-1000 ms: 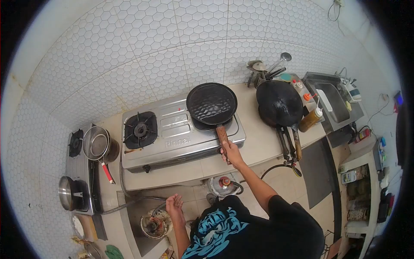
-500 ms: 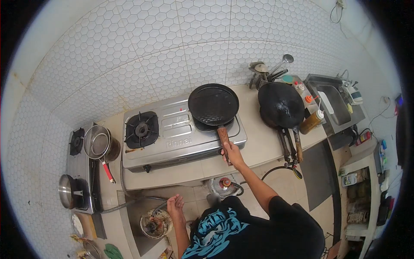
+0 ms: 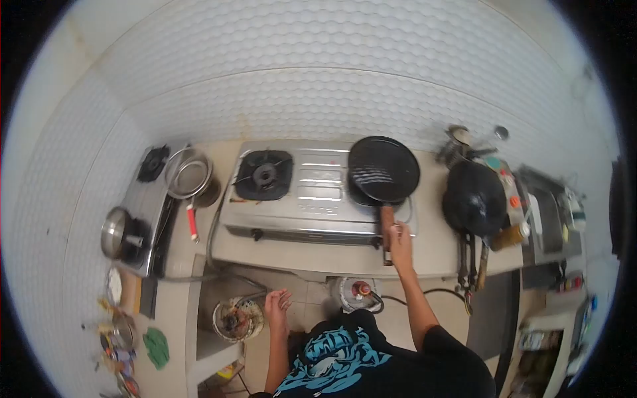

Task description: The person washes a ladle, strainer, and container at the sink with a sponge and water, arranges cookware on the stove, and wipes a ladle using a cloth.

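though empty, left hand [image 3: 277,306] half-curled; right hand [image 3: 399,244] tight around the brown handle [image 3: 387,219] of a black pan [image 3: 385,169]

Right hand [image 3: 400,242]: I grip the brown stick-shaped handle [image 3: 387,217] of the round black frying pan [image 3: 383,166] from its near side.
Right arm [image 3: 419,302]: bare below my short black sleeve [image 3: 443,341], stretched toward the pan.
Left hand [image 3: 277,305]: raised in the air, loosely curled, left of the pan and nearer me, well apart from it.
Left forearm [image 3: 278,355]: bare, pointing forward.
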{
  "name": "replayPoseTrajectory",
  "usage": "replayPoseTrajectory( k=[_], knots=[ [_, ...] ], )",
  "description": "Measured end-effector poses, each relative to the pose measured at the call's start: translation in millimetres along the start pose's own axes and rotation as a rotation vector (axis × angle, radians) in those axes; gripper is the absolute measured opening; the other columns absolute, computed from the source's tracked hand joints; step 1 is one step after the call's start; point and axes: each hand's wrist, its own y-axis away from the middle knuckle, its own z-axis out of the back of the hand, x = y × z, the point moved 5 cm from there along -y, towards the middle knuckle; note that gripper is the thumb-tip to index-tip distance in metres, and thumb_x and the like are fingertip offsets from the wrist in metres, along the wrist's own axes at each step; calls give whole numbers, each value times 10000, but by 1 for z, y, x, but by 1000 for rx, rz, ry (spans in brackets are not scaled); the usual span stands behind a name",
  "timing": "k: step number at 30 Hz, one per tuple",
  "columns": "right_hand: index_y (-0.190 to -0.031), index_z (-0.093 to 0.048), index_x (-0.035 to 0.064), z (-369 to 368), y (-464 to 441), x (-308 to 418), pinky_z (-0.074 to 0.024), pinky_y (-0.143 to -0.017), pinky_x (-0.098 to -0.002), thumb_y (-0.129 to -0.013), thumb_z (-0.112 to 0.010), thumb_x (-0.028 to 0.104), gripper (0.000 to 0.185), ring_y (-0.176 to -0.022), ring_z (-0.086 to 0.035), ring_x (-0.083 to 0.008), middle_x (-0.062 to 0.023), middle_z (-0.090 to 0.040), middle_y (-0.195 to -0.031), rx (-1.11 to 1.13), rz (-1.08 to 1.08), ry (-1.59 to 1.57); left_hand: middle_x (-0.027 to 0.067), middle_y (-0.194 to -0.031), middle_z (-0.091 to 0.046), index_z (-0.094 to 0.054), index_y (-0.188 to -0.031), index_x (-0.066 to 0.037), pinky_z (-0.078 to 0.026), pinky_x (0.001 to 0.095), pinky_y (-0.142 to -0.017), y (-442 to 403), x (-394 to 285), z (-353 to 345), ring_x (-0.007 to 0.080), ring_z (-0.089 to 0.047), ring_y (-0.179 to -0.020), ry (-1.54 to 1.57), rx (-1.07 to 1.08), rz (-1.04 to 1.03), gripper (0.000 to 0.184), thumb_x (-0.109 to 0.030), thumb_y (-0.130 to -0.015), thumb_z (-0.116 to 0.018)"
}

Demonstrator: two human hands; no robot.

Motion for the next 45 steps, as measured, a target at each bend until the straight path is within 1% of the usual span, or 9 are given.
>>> replayPoseTrajectory(
  k=[5,10,14,18,24,29,33,43,45],
  knots=[
    [-1113,-542,34,0,6,113,-268,-1008,-418,-928,-485,300,328,-1186,-379,-334,-143,-518,-1165,-304,432,516,87,-1088,-607,-490,-975,-119,-449,313,-795,8,-27,37,192,-593,-975,20,-166,-115,145,-259,-938,-494],
    [-842,-551,-7,-104,25,182,-443,-720,-295,-949,-456,137,203,-773,-546,-167,-79,-558,-783,222,502,-67,81,-1062,-618,-488,-943,-115,-450,306,-789,22,-61,95,181,-598,-953,160,-339,-216,163,-276,-954,-471],
    [-937,-574,-4,-227,88,244,-446,-551,-251,-940,-478,124,159,-652,-569,-125,-69,-573,-756,788,178,-416,75,-1033,-626,-522,-927,-104,-456,296,-769,35,-78,159,172,-609,-924,269,-467,-291,226,-316,-961,-450],
    [-1047,-577,31,-339,154,289,-457,-506,-218,-932,-506,142,175,-622,-566,-106,-55,-595,-814,1040,214,-425,78,-1032,-625,-541,-962,-97,-457,289,-765,61,-105,220,164,-610,-923,342,-589,-367,244,-319,-964,-440],
    [-1128,-540,-12,-506,220,408,-451,-830,-422,-871,-566,151,305,-1005,-558,-294,-174,-592,-1033,691,1115,-239,69,-1020,-619,-535,-964,-89,-449,289,-782,91,-118,333,167,-606,-917,352,-771,-345,237,-310,-948,-450],
    [-1064,-545,-31,-626,246,462,-441,-855,-466,-863,-565,354,434,-1046,-535,-363,-236,-555,-1089,635,1043,267,60,-1007,-610,-526,-979,-90,-443,317,-789,114,-127,419,180,-596,-918,375,-818,-322,240,-315,-926,-461],
    [-981,-566,-26,-672,244,457,-465,-797,-483,-866,-537,454,494,-894,-599,-412,-255,-616,-900,938,891,526,58,-1004,-589,-514,-1005,-92,-441,341,-793,135,-133,474,191,-582,-942,411,-918,-350,245,-312,-916,-455],
    [-974,-583,-7,-687,188,471,-481,-754,-422,-898,-456,500,528,-841,-630,-371,-229,-645,-903,893,789,95,61,-1067,-583,-506,-1032,-121,-401,365,-824,116,-118,501,211,-556,-985,466,-962,-267,249,-327,-892,-493],
    [-1049,-560,28,-706,200,451,-501,-698,-380,-937,-416,483,489,-780,-650,-280,-140,-664,-932,1419,218,103,60,-1066,-583,-508,-1032,-122,-400,365,-825,106,-125,491,212,-558,-984,450,-949,-280,247,-326,-893,-490]
  ],
)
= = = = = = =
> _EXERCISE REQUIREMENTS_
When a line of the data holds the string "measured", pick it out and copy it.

> _WRITTEN SOLUTION_
  "description": "Measured end-effector poses, each relative to the pose measured at the call's start: translation in millimetres along the start pose's own axes and rotation as a rotation vector (axis × angle, radians) in those axes; gripper is the absolute measured opening; the other columns absolute, computed from the source's tracked hand joints; step 1 is one step after the call's start; point and axes: each hand's wrist, its own y-axis away from the middle knuckle, its own z-axis out of the back of the hand, x = y × z, the point moved 5 cm from there along -y, towards the middle knuckle; note that gripper is the thumb-tip to index-tip distance in metres, and thumb_x and the like are fingertip offsets from the wrist in metres, along the wrist's own axes at each step; calls give whole numbers, each value times 10000, but by 1 for z, y, x, but by 1000 for rx, rz, ry (spans in brackets are not scaled); the usual span stands behind a name",
Motion for the next 45 steps, as measured, a target at each bend until the straight path is within 1% of the usual span, or 9 are given.

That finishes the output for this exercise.